Also, this being GPP season, I would start out with hills instead of speed endurance (see the GPP DVD), and when the acceleration ability is in place, replace the hills with SE II as split runs, reserving speed endurance for later in the season.

Good points. I don’t think I get exactly what the Wednesday work is, but you wouldn’t want speed and strength work on consecutive days as pointed out in the previous post.

If you are in GPP like most of us this time of year, you probably want hills two to three times a week with tempo on the days between. Later in GPP, you work in some acceleration work on the track (10s, 20s, 30s).
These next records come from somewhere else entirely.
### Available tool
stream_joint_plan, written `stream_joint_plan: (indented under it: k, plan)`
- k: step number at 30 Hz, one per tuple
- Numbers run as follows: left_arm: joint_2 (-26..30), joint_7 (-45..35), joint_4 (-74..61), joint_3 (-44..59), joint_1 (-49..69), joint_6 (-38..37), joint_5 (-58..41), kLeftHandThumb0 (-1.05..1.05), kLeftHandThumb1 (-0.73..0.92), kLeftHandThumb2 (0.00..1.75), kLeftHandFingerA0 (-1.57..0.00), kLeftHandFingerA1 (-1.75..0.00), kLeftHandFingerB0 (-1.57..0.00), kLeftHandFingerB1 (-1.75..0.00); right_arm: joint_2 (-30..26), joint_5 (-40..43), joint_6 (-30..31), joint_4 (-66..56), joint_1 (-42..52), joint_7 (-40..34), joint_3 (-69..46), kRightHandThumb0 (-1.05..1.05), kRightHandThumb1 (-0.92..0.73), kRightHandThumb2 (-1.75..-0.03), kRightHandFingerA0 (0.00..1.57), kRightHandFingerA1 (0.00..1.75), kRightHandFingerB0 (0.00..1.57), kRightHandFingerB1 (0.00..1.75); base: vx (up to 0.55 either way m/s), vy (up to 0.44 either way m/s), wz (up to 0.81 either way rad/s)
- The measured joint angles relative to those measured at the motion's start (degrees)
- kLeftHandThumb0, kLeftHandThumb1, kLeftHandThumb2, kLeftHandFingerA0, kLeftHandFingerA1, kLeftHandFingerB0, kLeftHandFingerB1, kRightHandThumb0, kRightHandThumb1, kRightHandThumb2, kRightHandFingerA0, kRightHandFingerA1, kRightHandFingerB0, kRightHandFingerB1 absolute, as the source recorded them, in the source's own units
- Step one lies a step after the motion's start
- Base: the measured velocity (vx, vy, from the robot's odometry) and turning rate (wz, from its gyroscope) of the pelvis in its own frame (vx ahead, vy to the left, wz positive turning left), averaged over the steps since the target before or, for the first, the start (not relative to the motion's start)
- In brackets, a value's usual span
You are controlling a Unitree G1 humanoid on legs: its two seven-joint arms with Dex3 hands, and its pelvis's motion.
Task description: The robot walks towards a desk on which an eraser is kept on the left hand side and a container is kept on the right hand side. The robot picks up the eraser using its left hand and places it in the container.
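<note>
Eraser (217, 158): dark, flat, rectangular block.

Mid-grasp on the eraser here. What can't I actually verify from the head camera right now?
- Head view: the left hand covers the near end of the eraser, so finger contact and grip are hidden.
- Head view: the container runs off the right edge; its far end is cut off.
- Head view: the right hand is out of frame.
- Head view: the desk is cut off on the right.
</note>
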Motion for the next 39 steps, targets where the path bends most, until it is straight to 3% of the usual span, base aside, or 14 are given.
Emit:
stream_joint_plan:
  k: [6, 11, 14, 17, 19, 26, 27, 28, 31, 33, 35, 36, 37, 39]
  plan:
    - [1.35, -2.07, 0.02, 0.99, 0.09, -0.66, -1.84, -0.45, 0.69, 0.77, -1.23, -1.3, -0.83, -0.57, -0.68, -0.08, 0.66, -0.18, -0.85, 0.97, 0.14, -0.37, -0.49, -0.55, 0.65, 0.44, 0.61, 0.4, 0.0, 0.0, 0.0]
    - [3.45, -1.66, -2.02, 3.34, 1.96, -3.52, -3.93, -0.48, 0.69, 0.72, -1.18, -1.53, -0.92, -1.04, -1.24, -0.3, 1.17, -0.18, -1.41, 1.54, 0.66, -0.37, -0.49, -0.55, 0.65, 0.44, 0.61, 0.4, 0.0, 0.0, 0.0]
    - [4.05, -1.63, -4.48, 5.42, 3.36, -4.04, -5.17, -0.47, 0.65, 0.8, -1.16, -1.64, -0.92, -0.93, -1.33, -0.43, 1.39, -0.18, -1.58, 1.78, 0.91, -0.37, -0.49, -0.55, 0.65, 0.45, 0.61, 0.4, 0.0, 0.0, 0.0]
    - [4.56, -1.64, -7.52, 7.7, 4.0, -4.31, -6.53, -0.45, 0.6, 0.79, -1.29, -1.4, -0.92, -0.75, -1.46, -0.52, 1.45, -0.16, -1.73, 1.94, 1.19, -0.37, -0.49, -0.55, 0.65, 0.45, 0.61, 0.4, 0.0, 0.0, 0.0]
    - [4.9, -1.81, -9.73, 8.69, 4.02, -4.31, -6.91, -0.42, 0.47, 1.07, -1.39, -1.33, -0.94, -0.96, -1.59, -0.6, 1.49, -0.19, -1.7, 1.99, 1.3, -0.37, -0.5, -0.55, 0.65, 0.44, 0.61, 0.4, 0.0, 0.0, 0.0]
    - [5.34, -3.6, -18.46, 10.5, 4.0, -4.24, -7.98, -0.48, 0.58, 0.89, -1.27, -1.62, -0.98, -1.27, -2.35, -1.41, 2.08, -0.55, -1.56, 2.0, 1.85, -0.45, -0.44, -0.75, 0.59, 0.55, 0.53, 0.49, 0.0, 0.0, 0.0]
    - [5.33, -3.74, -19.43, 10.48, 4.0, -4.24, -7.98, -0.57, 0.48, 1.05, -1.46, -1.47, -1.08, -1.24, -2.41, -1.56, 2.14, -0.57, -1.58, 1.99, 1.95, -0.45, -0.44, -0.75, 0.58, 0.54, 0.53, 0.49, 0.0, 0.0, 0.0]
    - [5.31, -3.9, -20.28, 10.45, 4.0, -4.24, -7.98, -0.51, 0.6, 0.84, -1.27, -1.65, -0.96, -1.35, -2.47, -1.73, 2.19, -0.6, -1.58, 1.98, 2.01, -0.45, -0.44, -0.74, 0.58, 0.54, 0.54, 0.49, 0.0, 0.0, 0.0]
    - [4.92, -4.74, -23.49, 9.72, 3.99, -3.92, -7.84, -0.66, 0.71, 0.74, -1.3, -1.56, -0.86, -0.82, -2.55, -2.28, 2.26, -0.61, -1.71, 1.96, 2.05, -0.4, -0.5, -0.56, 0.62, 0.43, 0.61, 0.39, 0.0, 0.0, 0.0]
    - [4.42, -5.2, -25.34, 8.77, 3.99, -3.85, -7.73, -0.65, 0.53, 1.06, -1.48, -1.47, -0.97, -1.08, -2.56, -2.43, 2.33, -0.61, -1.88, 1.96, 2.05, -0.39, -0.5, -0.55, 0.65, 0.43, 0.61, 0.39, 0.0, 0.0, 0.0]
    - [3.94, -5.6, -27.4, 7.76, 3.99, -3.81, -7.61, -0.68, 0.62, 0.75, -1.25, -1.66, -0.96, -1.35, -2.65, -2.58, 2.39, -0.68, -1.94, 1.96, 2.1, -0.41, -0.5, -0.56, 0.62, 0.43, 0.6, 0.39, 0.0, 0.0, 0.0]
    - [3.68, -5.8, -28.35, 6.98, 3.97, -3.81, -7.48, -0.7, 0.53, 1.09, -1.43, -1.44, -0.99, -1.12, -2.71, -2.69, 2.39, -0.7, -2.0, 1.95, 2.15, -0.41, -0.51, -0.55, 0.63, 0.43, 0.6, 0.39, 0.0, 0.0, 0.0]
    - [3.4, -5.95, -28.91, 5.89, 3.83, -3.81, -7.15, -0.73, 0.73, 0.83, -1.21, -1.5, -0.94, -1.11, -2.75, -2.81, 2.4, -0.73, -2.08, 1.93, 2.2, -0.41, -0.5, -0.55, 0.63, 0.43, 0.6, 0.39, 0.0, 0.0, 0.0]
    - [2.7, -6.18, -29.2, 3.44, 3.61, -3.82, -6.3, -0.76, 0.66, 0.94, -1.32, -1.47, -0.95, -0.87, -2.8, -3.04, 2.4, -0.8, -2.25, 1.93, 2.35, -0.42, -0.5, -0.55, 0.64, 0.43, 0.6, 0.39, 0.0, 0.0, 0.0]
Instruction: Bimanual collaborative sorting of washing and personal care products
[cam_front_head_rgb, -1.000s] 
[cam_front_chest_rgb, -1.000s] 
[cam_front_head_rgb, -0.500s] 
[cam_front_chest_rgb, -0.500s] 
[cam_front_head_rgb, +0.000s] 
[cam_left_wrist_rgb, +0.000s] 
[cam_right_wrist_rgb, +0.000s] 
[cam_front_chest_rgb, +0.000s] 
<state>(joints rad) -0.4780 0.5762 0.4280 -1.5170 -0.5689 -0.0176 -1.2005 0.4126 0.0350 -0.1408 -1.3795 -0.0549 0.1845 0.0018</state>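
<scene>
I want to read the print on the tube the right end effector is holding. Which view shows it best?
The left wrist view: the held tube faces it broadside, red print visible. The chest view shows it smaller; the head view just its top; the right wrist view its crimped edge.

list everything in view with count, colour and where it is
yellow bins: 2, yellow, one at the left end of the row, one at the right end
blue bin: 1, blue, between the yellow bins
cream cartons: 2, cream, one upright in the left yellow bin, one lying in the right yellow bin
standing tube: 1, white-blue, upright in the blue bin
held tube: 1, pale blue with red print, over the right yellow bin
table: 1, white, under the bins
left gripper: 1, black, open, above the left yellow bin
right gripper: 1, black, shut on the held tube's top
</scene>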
Thanx for your guys input.

wed : gen strength/mobility is really doing some excersises that my body needs but dont fit in the speed /power spectrum as thurs does. I look at & do wed workout almost as a “tempo” day. Nowhere near the stress & fatigue a thurs will bring.

NEW program

mon: top speed/max strength/plyos
tues: tempo
wed:gen strength/mobility
thrus:tempo
fri: hills/max strength/plyo’s
sat tempo
sun off
…thats 5 days on my feet? im thinkin my achilles may not like it

also only 2 days rest till max speed & strength on mon???

If you start having problems, you could just replace Wednesday with another day off. You already have strength work on other days, so you could probably skip the Wednesday session if you need more recovery.

If you take off on Wednesday, you might restructure the week this way – knocking out a tempo workout…

Mon: top speed/strength/plyo
Tues: tempo
Wed: off
Thurs: hills/max strength/plyo
Fri:tempo
Sat: strength/mobility
Sun: off

what type of plyos. You may not need them since you are sprinting, wich is plyometric already…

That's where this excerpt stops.